▸ Exercise
Print out the data exactly, keeping every image out of it.

[[ Data listing, beginning ]]

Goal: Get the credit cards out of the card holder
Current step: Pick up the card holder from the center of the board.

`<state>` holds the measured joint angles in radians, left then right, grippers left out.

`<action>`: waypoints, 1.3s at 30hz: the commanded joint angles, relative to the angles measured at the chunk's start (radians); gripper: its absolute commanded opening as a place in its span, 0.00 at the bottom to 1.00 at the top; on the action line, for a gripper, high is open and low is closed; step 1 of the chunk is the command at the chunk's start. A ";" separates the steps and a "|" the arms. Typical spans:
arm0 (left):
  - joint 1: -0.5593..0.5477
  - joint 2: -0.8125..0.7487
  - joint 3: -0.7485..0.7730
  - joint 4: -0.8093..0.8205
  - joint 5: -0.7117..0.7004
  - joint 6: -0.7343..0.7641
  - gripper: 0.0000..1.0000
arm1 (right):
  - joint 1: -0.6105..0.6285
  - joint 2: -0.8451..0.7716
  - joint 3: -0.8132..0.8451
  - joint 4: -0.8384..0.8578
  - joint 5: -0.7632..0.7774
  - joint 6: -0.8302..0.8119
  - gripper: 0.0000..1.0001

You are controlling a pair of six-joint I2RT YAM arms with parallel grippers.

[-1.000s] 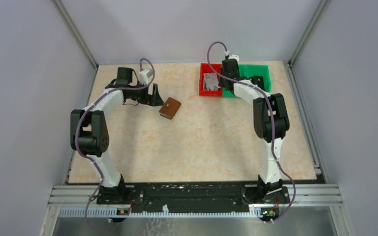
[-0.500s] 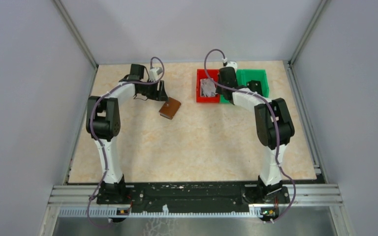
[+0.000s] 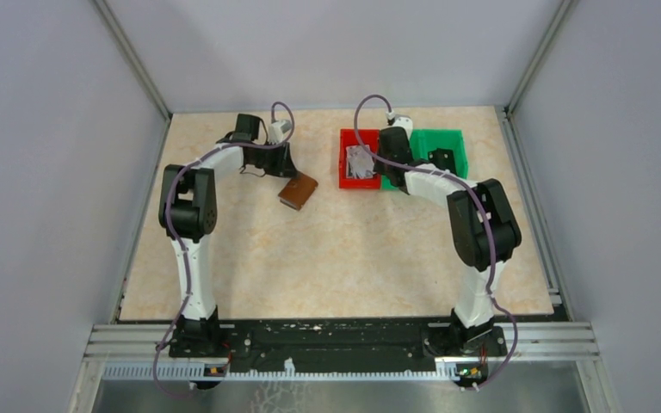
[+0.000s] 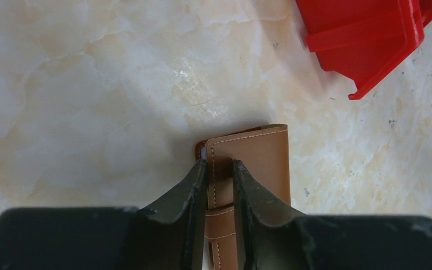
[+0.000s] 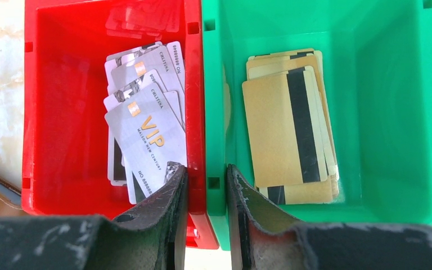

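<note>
The counter [image 3: 353, 258] is smooth and nothing pins things to it: the right end effector [image 5: 205, 171] looks clamped on the bin walls [image 5: 196, 84] where the red bin [image 5: 62, 84] meets the green bin [image 5: 382, 112]. The card holder [image 4: 261, 163], folded shut left of the red bin, could skate or lift whole rather than open, I judge. One long edge sits between the nearly closed fingers of the left end effector [image 4: 219, 163]; whether they bite I cannot tell. Credit cards [image 5: 146, 129] lie in both bins.
</note>
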<state>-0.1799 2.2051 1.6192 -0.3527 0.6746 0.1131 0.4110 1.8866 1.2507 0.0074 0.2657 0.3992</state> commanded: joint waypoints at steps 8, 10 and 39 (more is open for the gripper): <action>-0.015 -0.062 -0.125 -0.090 0.059 0.063 0.03 | 0.057 -0.075 -0.085 -0.017 -0.045 0.080 0.00; -0.015 -0.093 -0.173 -0.114 0.067 0.086 0.00 | 0.071 -0.076 -0.100 -0.016 -0.044 0.094 0.00; -0.029 -0.667 -0.634 -0.316 0.085 0.247 0.00 | 0.447 -0.009 -0.038 -0.130 0.170 0.348 0.00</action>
<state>-0.2016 1.5887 0.9970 -0.6418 0.7330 0.3374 0.8173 1.8439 1.1923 -0.0414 0.4412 0.6788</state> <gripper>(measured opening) 0.007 0.259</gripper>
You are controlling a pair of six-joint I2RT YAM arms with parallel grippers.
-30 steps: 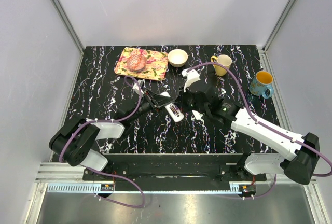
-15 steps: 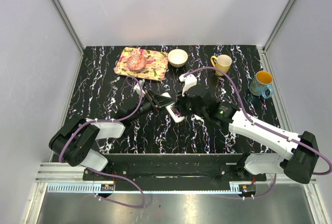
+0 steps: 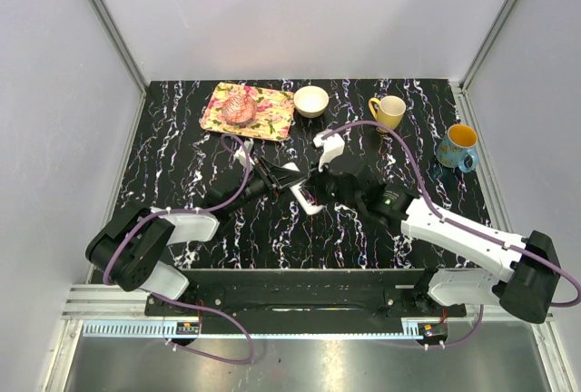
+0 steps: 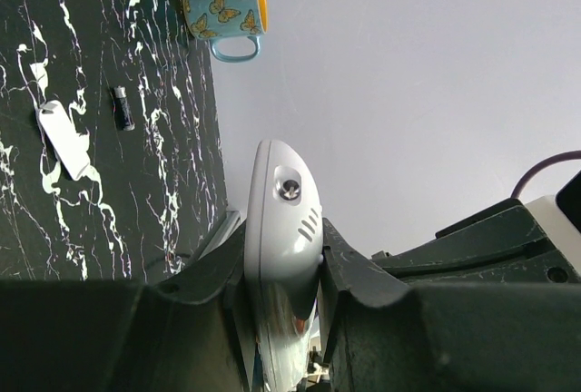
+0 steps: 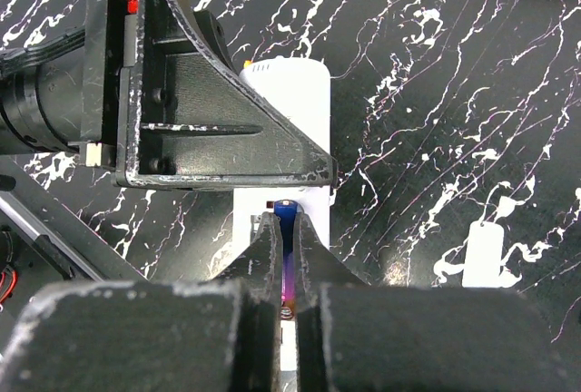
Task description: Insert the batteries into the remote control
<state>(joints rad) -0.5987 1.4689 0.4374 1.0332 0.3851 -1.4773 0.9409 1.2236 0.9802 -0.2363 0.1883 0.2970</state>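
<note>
My left gripper [image 3: 287, 179] is shut on the white remote control [image 3: 306, 196] and holds it tilted up off the table. In the left wrist view the remote [image 4: 280, 201] is clamped between both fingers [image 4: 359, 269]. My right gripper [image 5: 286, 221] is shut on a dark blue-purple battery [image 5: 286, 209]. It holds the battery lengthwise at the recessed slot of the remote [image 5: 292, 93]. In the top view the right gripper [image 3: 321, 194] is right against the remote. A second dark battery [image 4: 123, 107] lies on the table next to the small white cover piece [image 4: 64, 138].
A floral tray [image 3: 263, 118] with a pink object, a cream bowl [image 3: 311, 100], a yellow mug [image 3: 390, 111] and a blue butterfly mug [image 3: 457, 145] stand along the far side. The cover piece [image 5: 481, 254] lies right of the remote.
My right gripper has moved left with the battery, up to the remote held by my left gripper. The cover piece on the table is now hidden under the right arm in the top view.
</note>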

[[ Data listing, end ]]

▸ Your solution
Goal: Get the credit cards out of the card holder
Current step: Pick up the card holder from the center of the board.

`<state>` holds the measured joint angles in radians, left then right, grippers left out.

`<action>`: waypoints, 1.3s at 30hz: the commanded joint angles, relative to the angles measured at the chunk's start (radians); gripper: its absolute commanded opening as a place in its span, 0.00 at the bottom to 1.00 at the top; on the action line, for a gripper, high is open and low is closed; step 1 of the chunk is the command at the chunk's start. A ";" separates the steps and a "|" the arms. Typical spans:
arm0 (left):
  - joint 1: -0.5593..0.5477
  - joint 2: -0.8125..0.7487
  - joint 3: -0.7485..0.7730
  - joint 4: -0.8093..0.8205
  - joint 5: -0.7117..0.7004
  - joint 6: -0.7343..0.7641
  - gripper: 0.0000..1.0000
arm1 (right):
  - joint 1: -0.6105..0.6285
  - joint 2: -0.8451..0.7716
  - joint 3: -0.8132..0.8451
  - joint 4: -0.8384..0.8578
  - joint 5: -0.7632..0.7774
  - joint 6: -0.8302..0.8119
  - gripper: 0.0000..1.0001

You are controlling a pair of six-joint I2RT YAM arms with parallel grippers.

[-1.000s] 
[-0.500s] 
[+0.000s] 
[+0.000s] 
[+0.000s] 

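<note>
The counter [image 3: 353, 258] is smooth and nothing pins things to it: the right end effector [image 5: 205, 171] looks clamped on the bin walls [image 5: 196, 84] where the red bin [image 5: 62, 84] meets the green bin [image 5: 382, 112]. The card holder [image 4: 261, 163], folded shut left of the red bin, could skate or lift whole rather than open, I judge. One long edge sits between the nearly closed fingers of the left end effector [image 4: 219, 163]; whether they bite I cannot tell. Credit cards [image 5: 146, 129] lie in both bins.
</note>
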<state>-0.1799 2.2051 1.6192 -0.3527 0.6746 0.1131 0.4110 1.8866 1.2507 0.0074 0.2657 0.3992</state> commanded: joint waypoints at steps 8, 10 and 39 (more is open for the gripper): <action>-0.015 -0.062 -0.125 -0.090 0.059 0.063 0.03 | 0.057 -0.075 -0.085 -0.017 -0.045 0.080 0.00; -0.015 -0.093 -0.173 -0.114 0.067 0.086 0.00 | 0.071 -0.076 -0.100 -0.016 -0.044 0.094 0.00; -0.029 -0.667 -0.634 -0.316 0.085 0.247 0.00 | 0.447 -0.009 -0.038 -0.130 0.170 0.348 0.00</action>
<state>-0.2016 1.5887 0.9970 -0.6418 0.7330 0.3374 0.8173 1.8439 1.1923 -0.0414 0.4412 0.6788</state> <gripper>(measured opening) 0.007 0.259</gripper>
You are controlling a pair of six-joint I2RT YAM arms with parallel grippers.
-30 steps: 
-15 steps: 
+0 steps: 
+0 steps: 
+0 steps: 
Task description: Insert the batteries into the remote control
<state>(joints rad) -0.5987 1.4689 0.4374 1.0332 0.3851 -1.4773 0.9409 1.2236 0.9802 -0.2363 0.1883 0.2970</state>
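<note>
My left gripper [image 3: 287, 179] is shut on the white remote control [image 3: 306, 196] and holds it tilted up off the table. In the left wrist view the remote [image 4: 280, 201] is clamped between both fingers [image 4: 359, 269]. My right gripper [image 5: 286, 221] is shut on a dark blue-purple battery [image 5: 286, 209]. It holds the battery lengthwise at the recessed slot of the remote [image 5: 292, 93]. In the top view the right gripper [image 3: 321, 194] is right against the remote. A second dark battery [image 4: 123, 107] lies on the table next to the small white cover piece [image 4: 64, 138].
A floral tray [image 3: 263, 118] with a pink object, a cream bowl [image 3: 311, 100], a yellow mug [image 3: 390, 111] and a blue butterfly mug [image 3: 457, 145] stand along the far side. The cover piece [image 5: 481, 254] lies right of the remote.
My right gripper has moved left with the battery, up to the remote held by my left gripper. The cover piece on the table is now hidden under the right arm in the top view.
</note>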

Work on the exercise is complete.